We have initiated procedures for extending permission for use of animal tissues in experiments from pig ears to other tissue: pig liver and muscles. An automatic system for switching the experimental sample between a high voltage electroporation pulse generator and a precision LCR meter was developed. The system is controlled by a personal computer, which also logs the data and stores them for later analysis. The system was also upgraded with additional temperature measurement probes, which will allow also the validation of models of heating during electroporation.

WP 3

Existing models for predicting response of electroporation based treatments have focused on finding appropriate reversible or irreversible electroporation thresholds. This approach is limited by the fact that it is an approximation which neglects the transient region, where some cells are affected by the therapy and some are not. Additionally, the electroporation thresholds are dependent on the number of pulses. An improvement of this models is a statistical model of cell death – the Peleg Fermi model. It was first developed for modeling microbial inactivation due to electric fields and has already been adapted to animal cells; in the scope of this project it was also first adapted to modeling electroporation in vivo. The results are published in the paper: Sharabi S, Kos B, Last D, Guez D, Daniels D, Harnof S, Mardor Y, Miklavčič D. A statistical model describing combined irreversible electroporation and electroporation-induced blood-brain barrier disruption. Radiol. Oncol. 50: 28-38, 2016.
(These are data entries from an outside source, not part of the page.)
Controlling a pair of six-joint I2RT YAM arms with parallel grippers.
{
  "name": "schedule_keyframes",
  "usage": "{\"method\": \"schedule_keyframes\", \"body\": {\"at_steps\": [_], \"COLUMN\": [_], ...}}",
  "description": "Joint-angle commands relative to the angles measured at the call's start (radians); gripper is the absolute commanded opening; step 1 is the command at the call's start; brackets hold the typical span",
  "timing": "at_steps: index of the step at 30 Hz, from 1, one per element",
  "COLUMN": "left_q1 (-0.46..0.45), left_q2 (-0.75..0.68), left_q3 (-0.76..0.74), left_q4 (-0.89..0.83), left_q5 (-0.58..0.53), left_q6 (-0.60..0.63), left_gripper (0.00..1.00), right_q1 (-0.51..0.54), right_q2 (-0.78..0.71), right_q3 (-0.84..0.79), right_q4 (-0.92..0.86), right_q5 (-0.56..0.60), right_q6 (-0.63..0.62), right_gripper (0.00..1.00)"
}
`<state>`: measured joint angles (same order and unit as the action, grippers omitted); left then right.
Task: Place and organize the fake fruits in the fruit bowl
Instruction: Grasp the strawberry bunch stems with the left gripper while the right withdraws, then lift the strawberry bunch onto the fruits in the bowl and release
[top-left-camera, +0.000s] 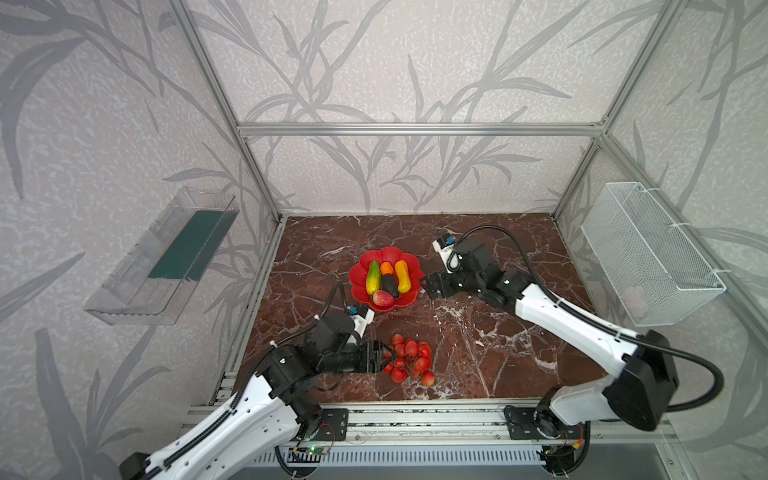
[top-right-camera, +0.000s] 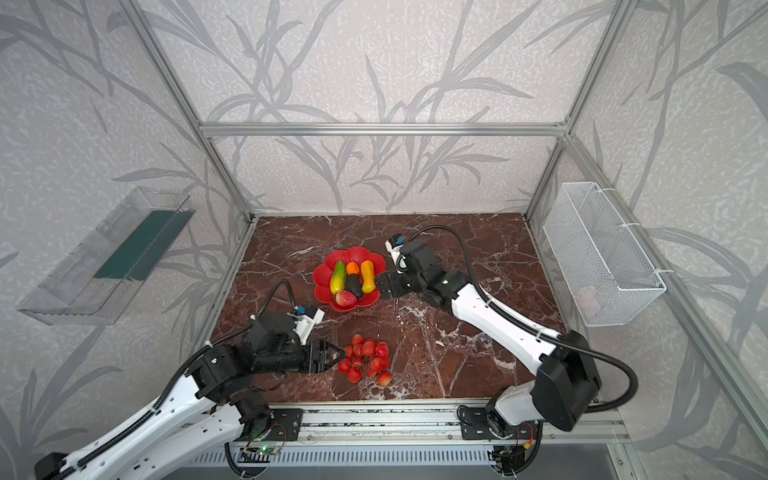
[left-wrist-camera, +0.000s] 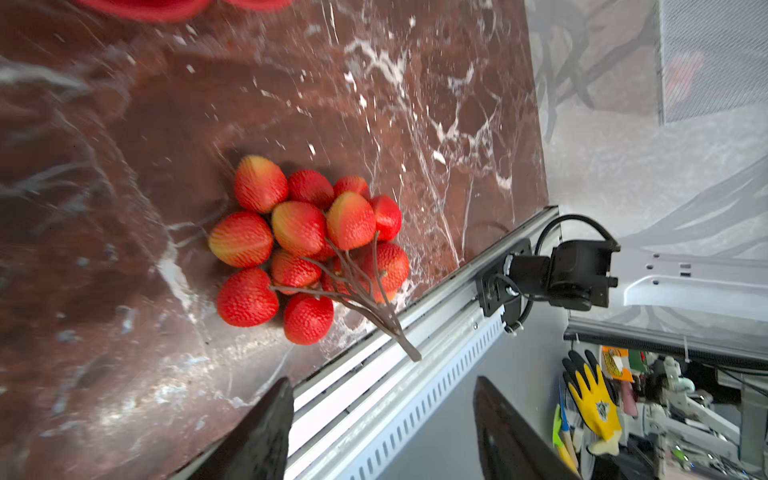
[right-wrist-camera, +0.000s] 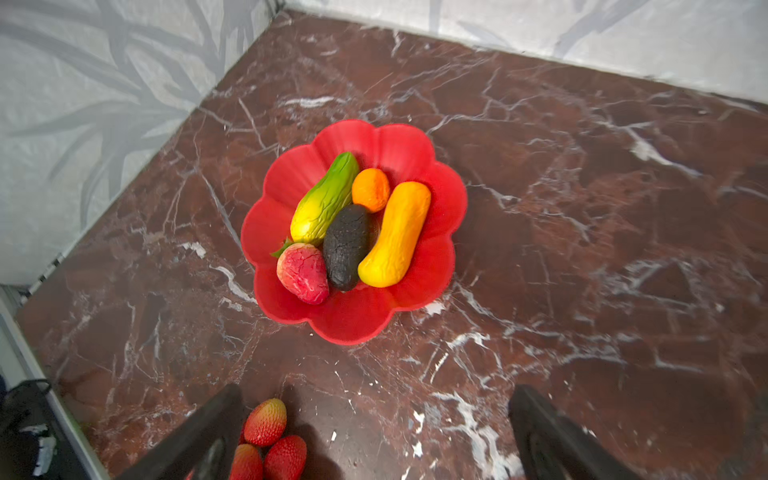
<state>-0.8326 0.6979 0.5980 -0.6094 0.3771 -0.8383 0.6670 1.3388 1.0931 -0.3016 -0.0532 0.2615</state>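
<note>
Judging from what is laid in the fruit bowl (top-left-camera: 388, 252), how much of the job can be counted as done?

Most of it. Five pieces are seen inside, read from 9 to 3 o'clock: the green-yellow cucumber piece (top-left-camera: 373, 277), then the small orange (top-left-camera: 387, 268) at 12, the dark avocado (top-left-camera: 390, 284) in the middle and the red-yellow apple (top-left-camera: 382, 298) at 6, then the yellow-orange gourd piece (top-left-camera: 402, 275). Only the bunch of red berries (top-left-camera: 409, 361) is not yet in, lying on the marble table (top-left-camera: 498, 332) at 6 o'clock of the bowl.

And how are the grippers found?

The left gripper (top-left-camera: 385, 356) is held at 9 o'clock of the bunch, jaws parted and nothing gripped; whether the berries are touched cannot be told. The right gripper (top-left-camera: 426, 287) is placed at 3 o'clock of the bowl, just beside the rim, jaws spread wide and empty.

What room is given for the last move?

The bunch is bounded closely at 6 o'clock by the front rail (top-left-camera: 415, 413), toward which its stem (left-wrist-camera: 401, 344) is pointed. Bare marble is offered between bunch and bowl. Inside the bowl the middle is taken up, so only the petals at the rim are judged free.
</note>
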Motion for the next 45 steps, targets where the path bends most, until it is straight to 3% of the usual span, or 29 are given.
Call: {"method": "schedule_keyframes", "body": {"at_steps": [1, 6, 15, 28, 33, 40, 45], "left_q1": [-0.094, -0.192, -0.212, -0.210, -0.209, -0.198, -0.112], "left_q2": [0.073, 0.228, 0.370, 0.430, 0.422, 0.395, 0.380], "left_q3": [-0.034, -0.025, -0.018, -0.021, -0.013, 0.029, 0.178], "left_q4": [0.144, 0.240, 0.320, 0.398, 0.421, 0.451, 0.357], "left_q5": [-0.063, -0.077, -0.045, -0.040, -0.045, -0.068, -0.035], "left_q6": [-0.114, -0.143, -0.172, -0.207, -0.212, -0.173, -0.068], "left_gripper": [0.69, 0.69, 0.65, 0.18, 0.04, 0.00, 0.00], "right_q1": [-0.038, -0.064, -0.072, -0.086, -0.088, -0.090, -0.099], "right_q2": [-0.107, -0.215, -0.282, -0.303, -0.303, -0.322, -0.374], "right_q3": [-0.102, -0.193, -0.263, -0.294, -0.295, -0.306, -0.316], "right_q4": [0.021, -0.015, -0.021, -0.021, -0.018, -0.020, -0.027], "right_q5": [0.004, 0.006, 0.000, 0.002, 0.001, 0.022, 0.052], "right_q6": [0.063, 0.084, 0.109, 0.118, 0.124, 0.125, 0.112], "right_gripper": [0.99, 0.99, 0.99, 0.99, 0.99, 0.99, 0.99]}}
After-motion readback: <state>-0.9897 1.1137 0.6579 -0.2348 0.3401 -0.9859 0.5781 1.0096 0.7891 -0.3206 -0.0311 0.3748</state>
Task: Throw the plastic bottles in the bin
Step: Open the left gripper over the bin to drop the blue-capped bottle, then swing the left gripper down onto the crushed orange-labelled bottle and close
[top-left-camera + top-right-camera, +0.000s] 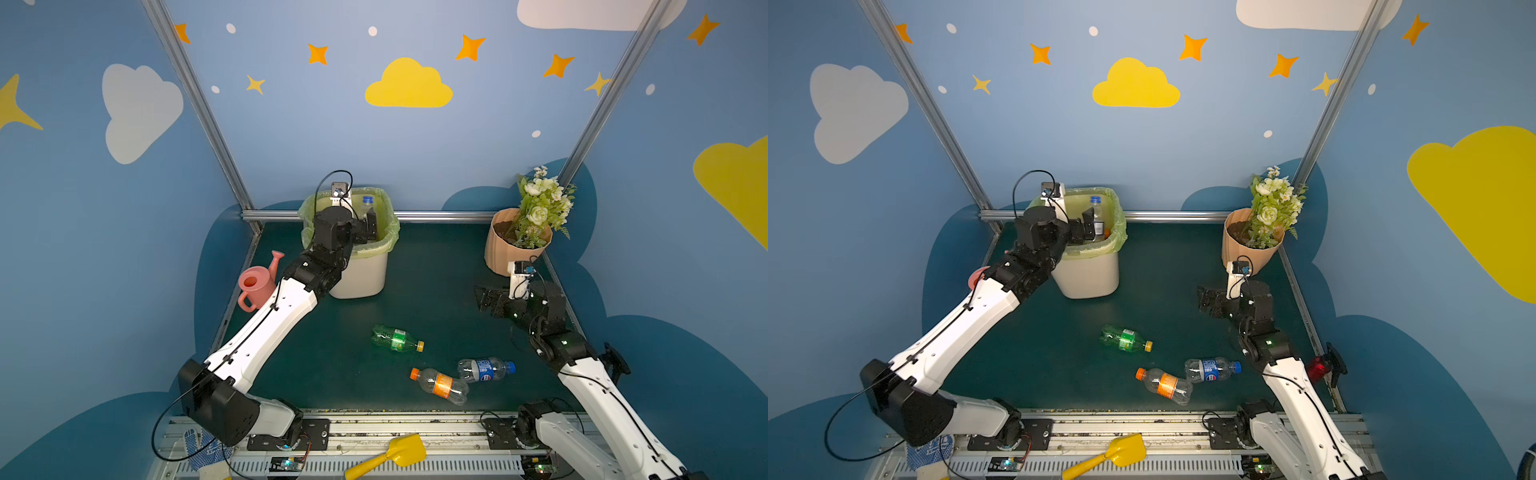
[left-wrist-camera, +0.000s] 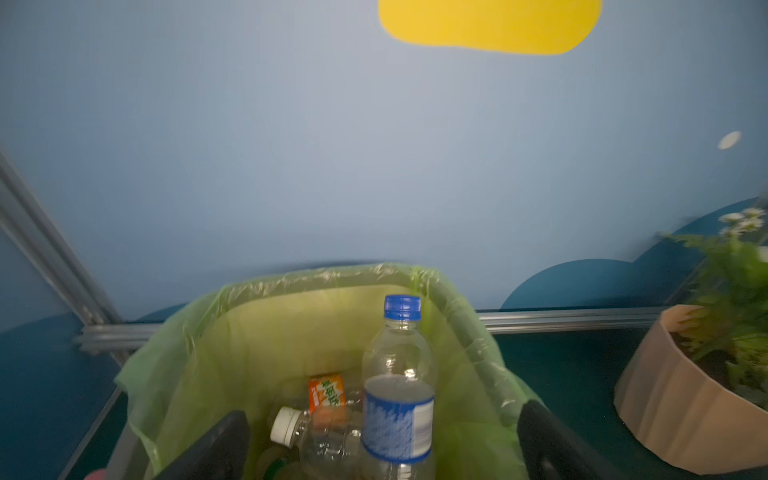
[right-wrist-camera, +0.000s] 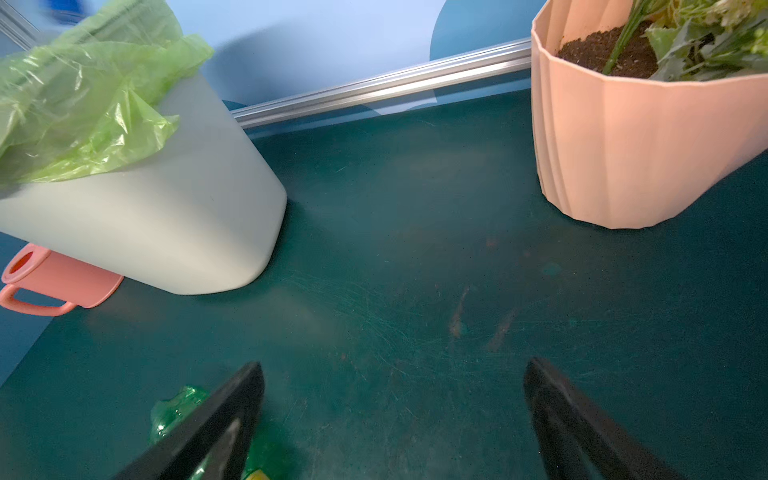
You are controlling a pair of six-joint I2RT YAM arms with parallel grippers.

This model has also been used in a study with collaborators from the Virginia Tech University, where it was adapted for predicting response of gliomas to irreversible electroporation. A manuscript has been prepared and submitted: »Predictive Therapeutic Planning for Irreversible Electroporation Treatment of Spontaneous Malignant Glioma«; authors: P.A. Garcia, B. Kos, J. H. Rossmeisl, Jr., D. Pavliha, D. Miklavčič, R. V. Davalos.

In the scope of this work package, the mechanism of Electromotive Drug Administration (EMDA) for treatment of bladder cancer was also investigated, since it had been hypothesized that electroporation could be the mechanism responsible for the effectiveness of the method. The results have been published in the paper: Kos B, Vásquez JL, Miklavčič D, Hermann GGG, Gehl J. Investigation of the mechanisms of action behind Electromotive Drug Administration (EMDA). Peer J. 4: e2309, 2016.